Никогда еще парламент не принимал такого постоянного и сильного участия в управлении страной. Никогда еще начала конституционной свободы не казались столь понятными и дорогими всему народу. Долгий спор между короной и обеими палатами со времени Эдуарда I прочно установил великие гарантии народной свободы от произвольного обложения, произвольного издания законов, произвольного ареста и ответственность даже высших слуг короны перед парламентом и законом. Но с окончанием борьбы за престолонаследие эта свобода внезапно исчезла. Начался период конституционной реакции, быстро разрушавший медленные созидания предшествовавшего века. Деятельность парламента почти прекратилась или вследствие подавляющего влияния короны стала чистой формальностью. Законодательные права обеих палат были захвачены Королевским советом. Произвольное налогообложение появилось снова — в виде добровольных приношений или принудительных займов. Личная свобода была почти уничтожена широкой системой шпионажа и применением произвольных арестов. Правосудие было унижено щедрым использованием биллей об опале, расширением судебной власти Королевского совета, давлением на присяжных, раболепством судей.

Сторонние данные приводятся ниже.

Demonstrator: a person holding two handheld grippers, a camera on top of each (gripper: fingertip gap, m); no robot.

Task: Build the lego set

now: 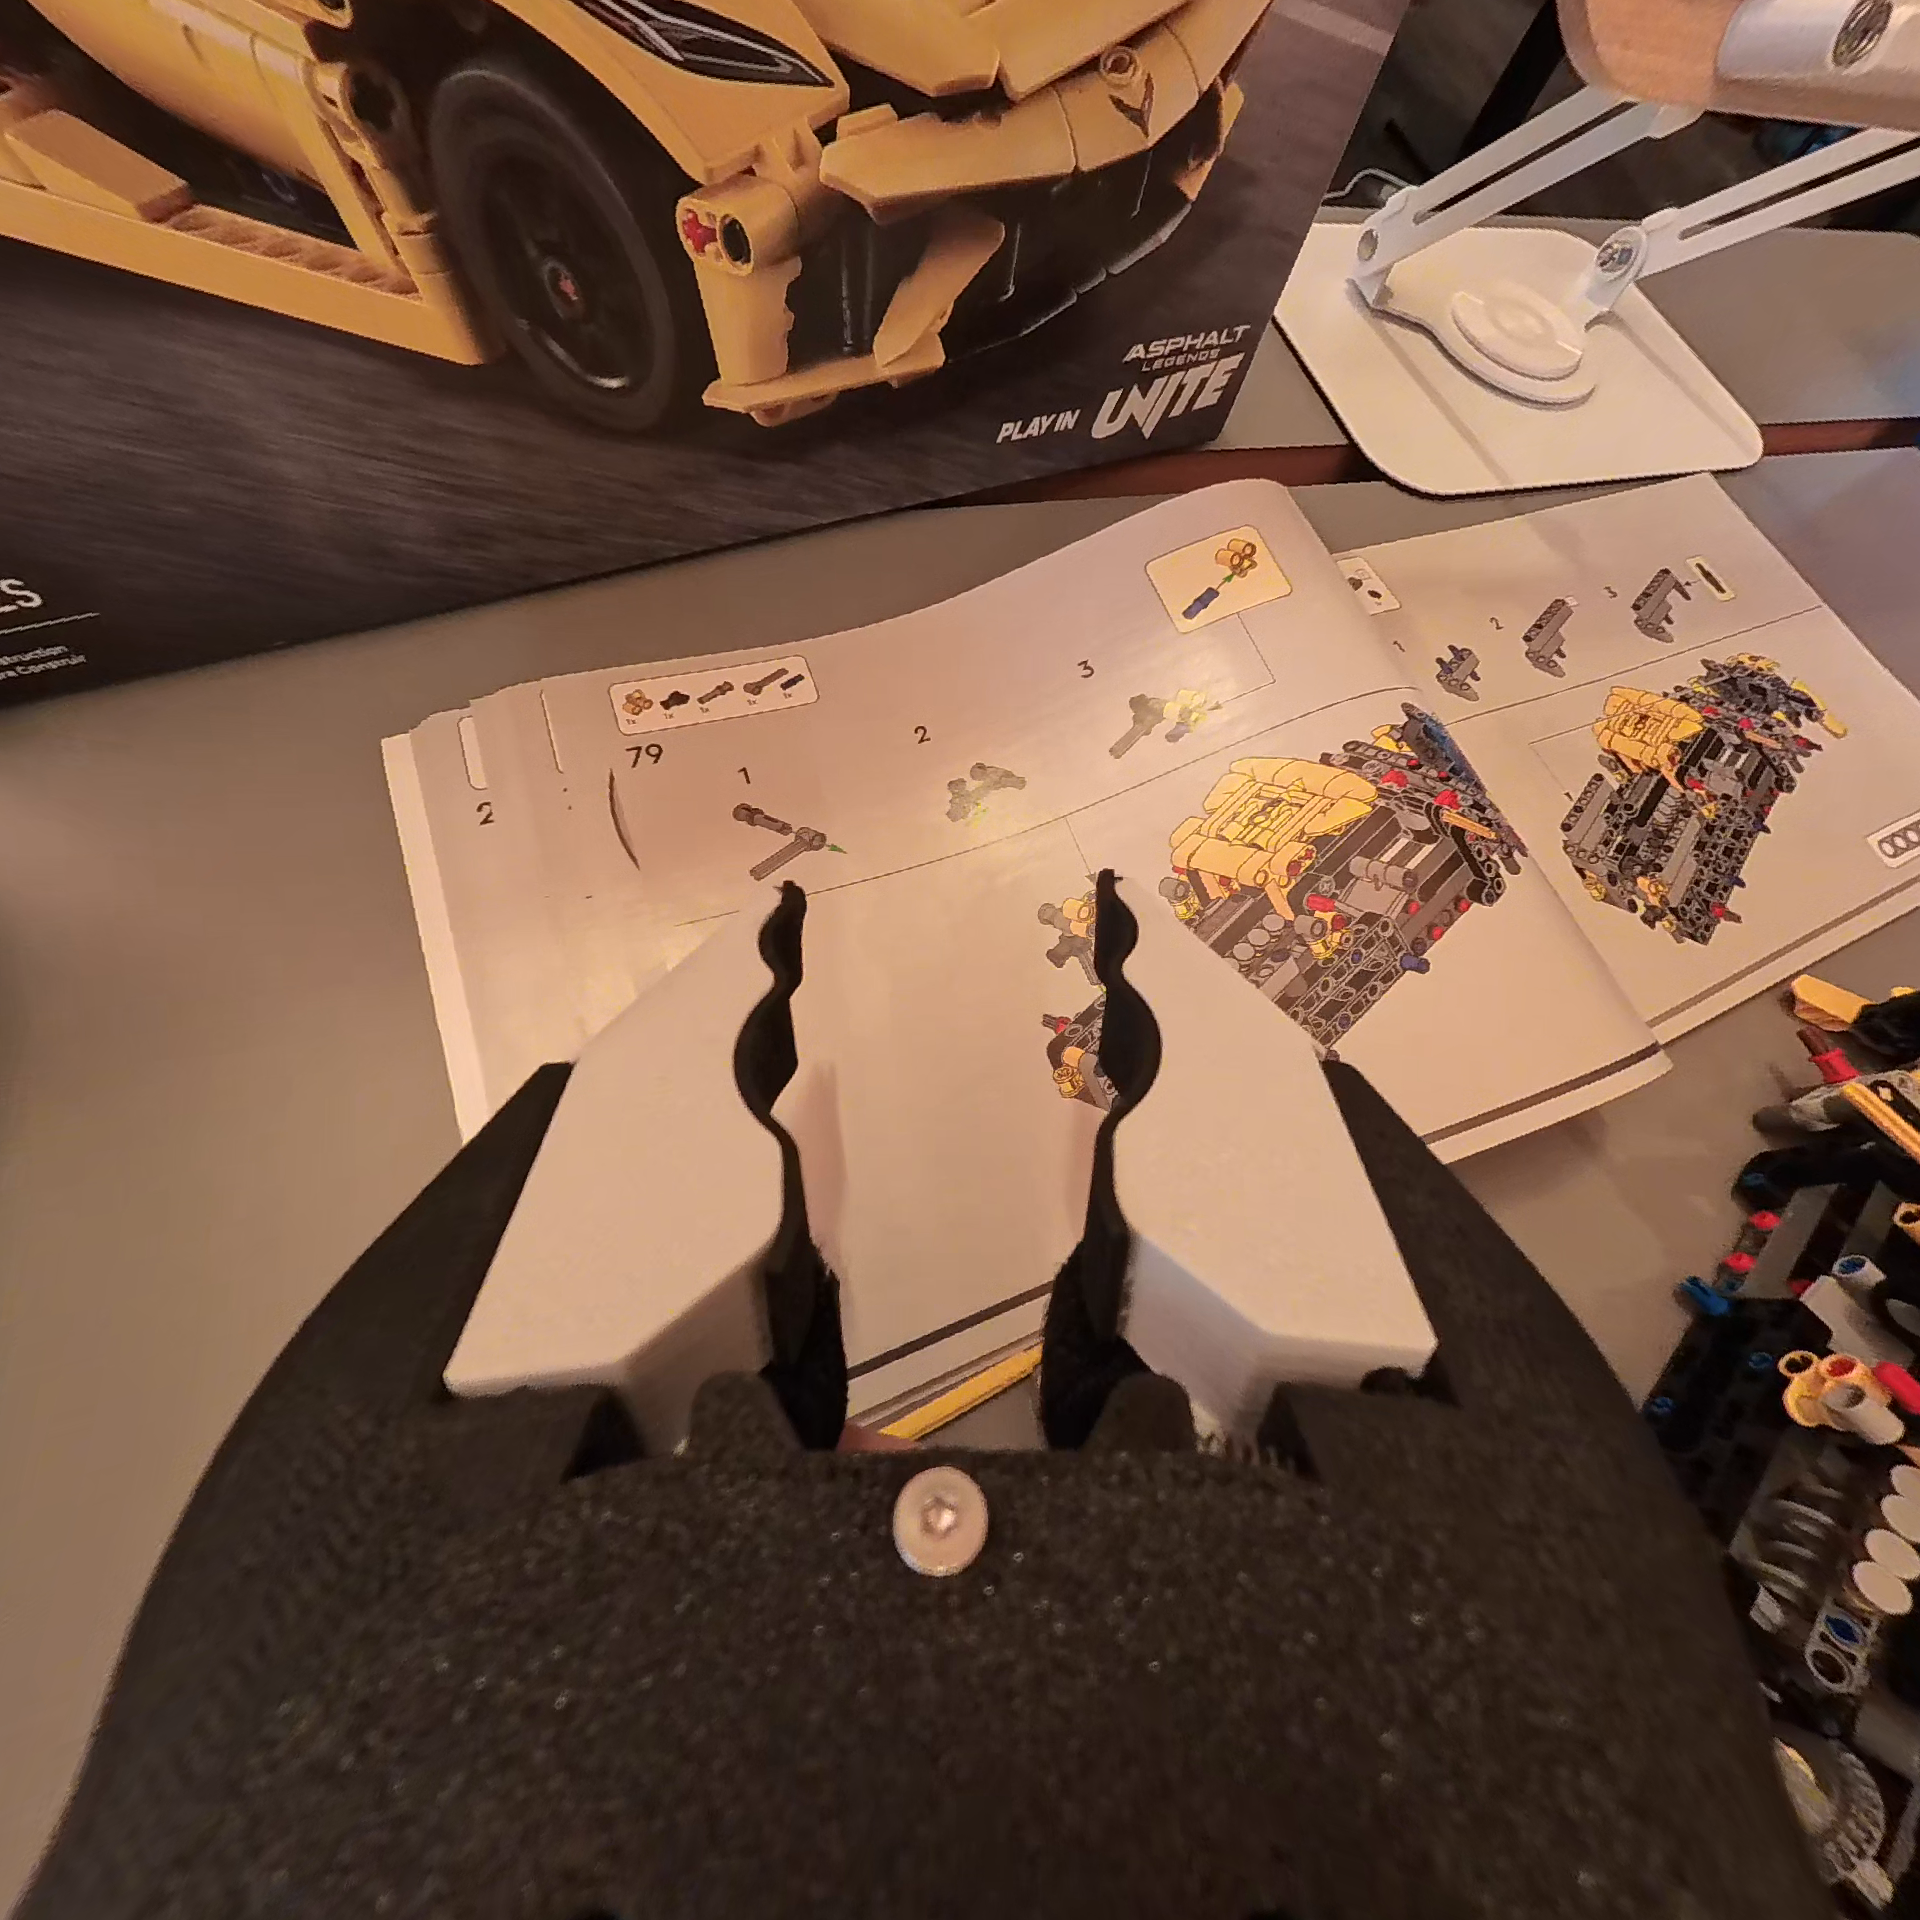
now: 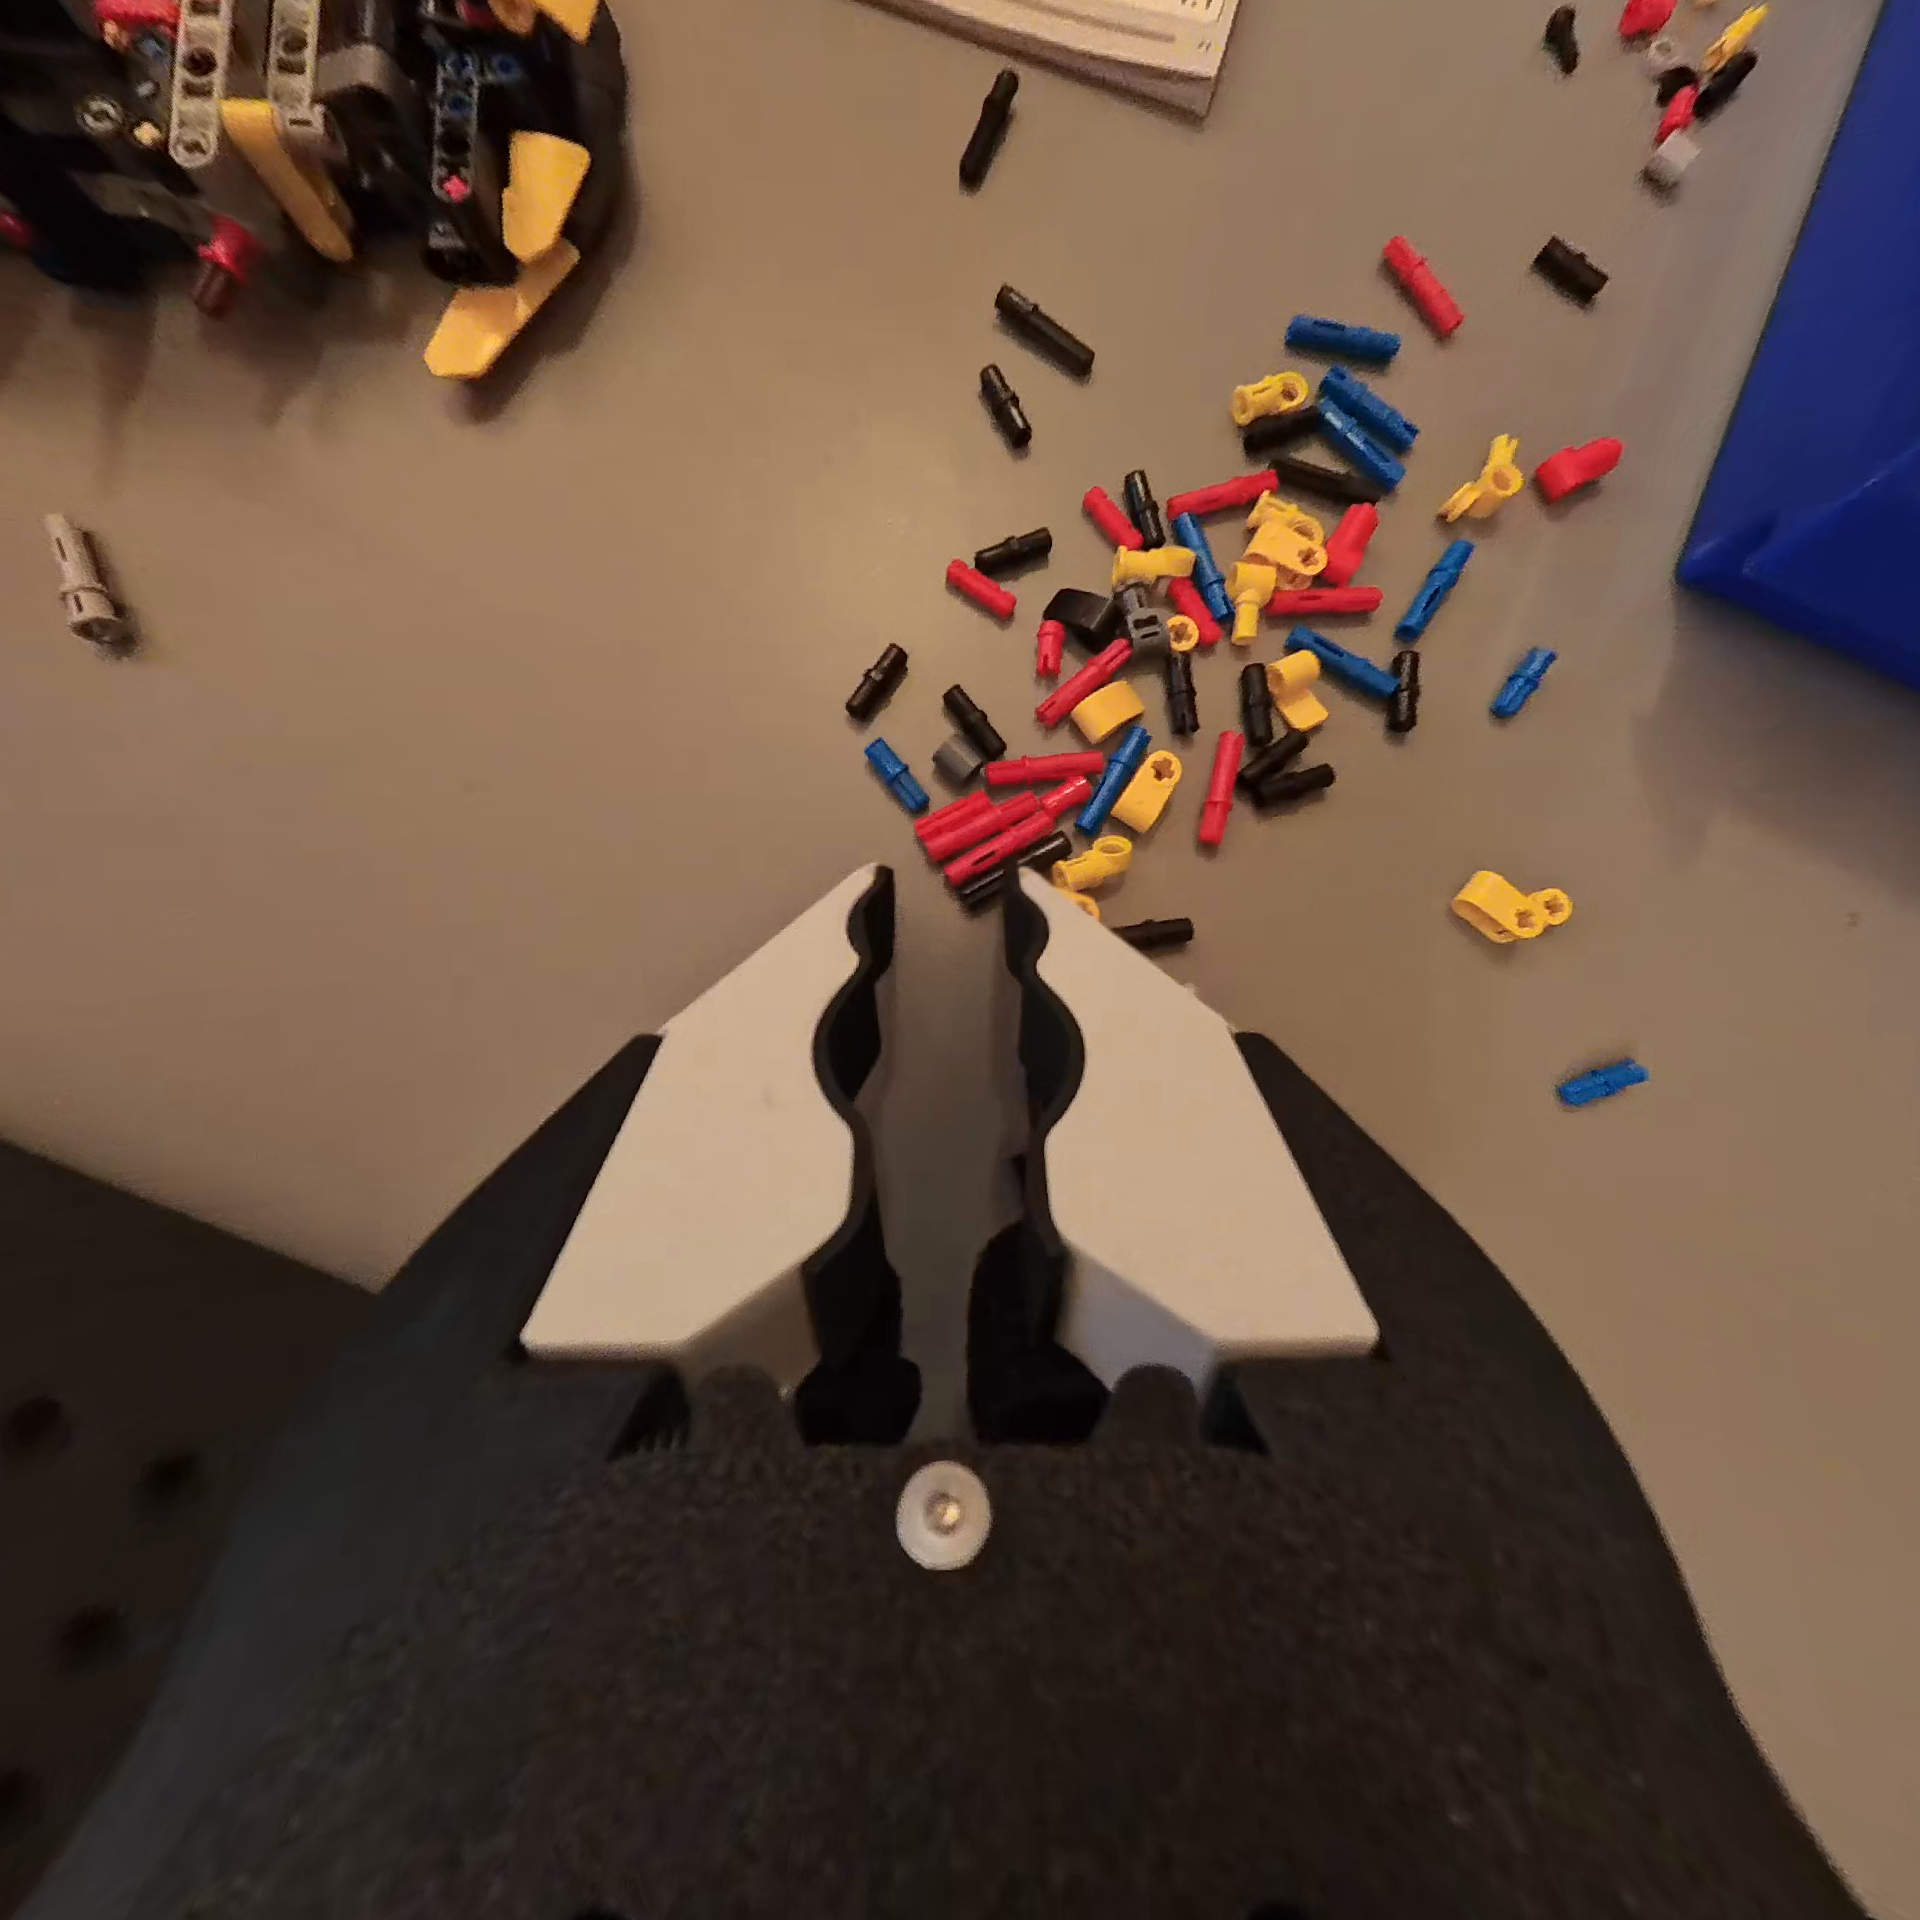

Перемены были столь разительны и всеобъемлющи, что поверхностным наблюдателям позднейшего времени представлялось, будто конституционная монархия Эдуардов и Генрихов при Тюдорах внезапно превратилась в деспотизм, ничем не отличавшийся от турецкого. Взгляд этот, без сомнения, преувеличен и не совсем справедлив. Каким бы ограничениям и искажениям ни подвергался закон, всегда даже самовластные короли Англии признавали его ограничение, а повиновение самого раболепного подданного ограничивалось в области религии и политики пределами, перешагнуть которые его не мог заставить никакой культ государя. Но даже при таких оговорках характерные черты монархии со времени Эдуарда IV до эпохи Елизаветы остаются в нашей истории чем-то чуждым и обособленным. Власть старых английских и нормандских королей, анжуйцев или Плантагенетов, трудно сравнивать с властью королей дома Йорков или Тюдоров.

Отыскивая причину такого внезапного и полного переворота, мы находим ее в исчезновении общественного строя, при котором наша политическая свобода находила защиту. Свобода была приобретена мечами баронов, за сохранением ее ревниво следила церковь. Новый класс общин, образовавшийся из союза сельского дворянства с городским купечеством, по мере своего роста расширял область политической деятельности. Но в конце войны Роз эти старые путы уже переставали ограничивать действия короны. Аристократия все больше приходила в упадок. Церковь томилась в тоске и беспомощности, пока ее не поразил Томас Кромвель. Торговцы и мелкие собственники впали в политическую бездеятельность. С другой стороны, корона, всего пятьдесят лет назад служившая игрушкой для всех партий, приобрела всеобъемлющее значение. Старая королевская власть, ограниченная силами феодализма, духовным оружием церкви и завоеваниями политической свободы, внезапно исчезла, и на ее месте возник всепоглощающий и неограниченный деспотизм новой монархии.